A commitment to democratic values is becoming a new organising principle in international affairs. Major military (eg NATO), economic (eg OECD) and security (eg the Quad) groupings are increasingly promoted as alliances of liberal democracies, over and above their original core purpose. The Biden administration is planning a “Summit of Democracy” as it seeks to rebuild faith in the US-led order and its global alliances, while the UK has proposed expanding the G7 into a “D (democratic) 10”. The Australian government is a vocal supporter of this trend, arguing that the world is “increasingly polarised between autocracies and liberal democracies” and advocating “a world order that favours freedom”. This AIIA presentation will examine this new framing of the international order, and its consequences for Australia’s relationships in the Indo-Pacific region. Does this new rhetoric suggest a shift in Australia’s traditionally “realist internationalist” foreign policy towards a more “liberal internationalist” model, where we will actively seek to promote democracy and the values of liberalism globally?
About the speaker:
Professor Benjamin Reilly is a Professor of Political Science and International Relations at the University of Western Australia.

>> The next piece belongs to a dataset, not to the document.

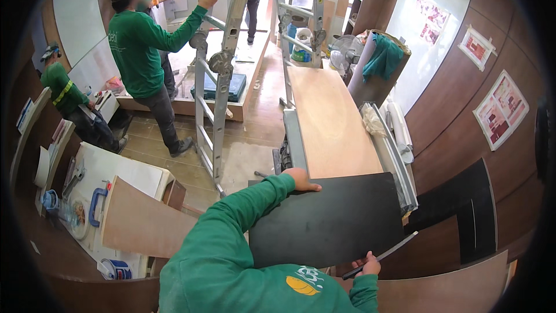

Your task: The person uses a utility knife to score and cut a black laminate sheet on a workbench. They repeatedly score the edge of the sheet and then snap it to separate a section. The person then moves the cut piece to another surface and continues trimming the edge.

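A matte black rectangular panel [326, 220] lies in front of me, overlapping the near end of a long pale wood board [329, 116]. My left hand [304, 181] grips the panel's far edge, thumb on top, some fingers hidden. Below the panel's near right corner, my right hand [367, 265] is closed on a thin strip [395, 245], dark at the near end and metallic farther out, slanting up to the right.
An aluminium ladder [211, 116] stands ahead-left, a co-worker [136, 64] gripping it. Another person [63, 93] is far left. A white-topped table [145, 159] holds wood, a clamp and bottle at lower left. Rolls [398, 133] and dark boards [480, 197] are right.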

He was formerly Dean of the Sir Walter Murdoch School at Murdoch University, and head of the Policy and Governance Program and Director of the Centre for Democratic Institutions at the Australian National University (ANU). He has also worked with the Australian government, the United Nations and other international organisations, and held visiting appointments at Harvard, Oxford, and Johns Hopkins universities. He has authored or edited seven books and over 100 scholarly papers, and received financial support from the Carnegie Corporation of New York, the United States Institute of Peace, the East-West Centre, the National Endowment for Democracy and the Australian Research Council. He holds a PhD in Political Science from the ANU.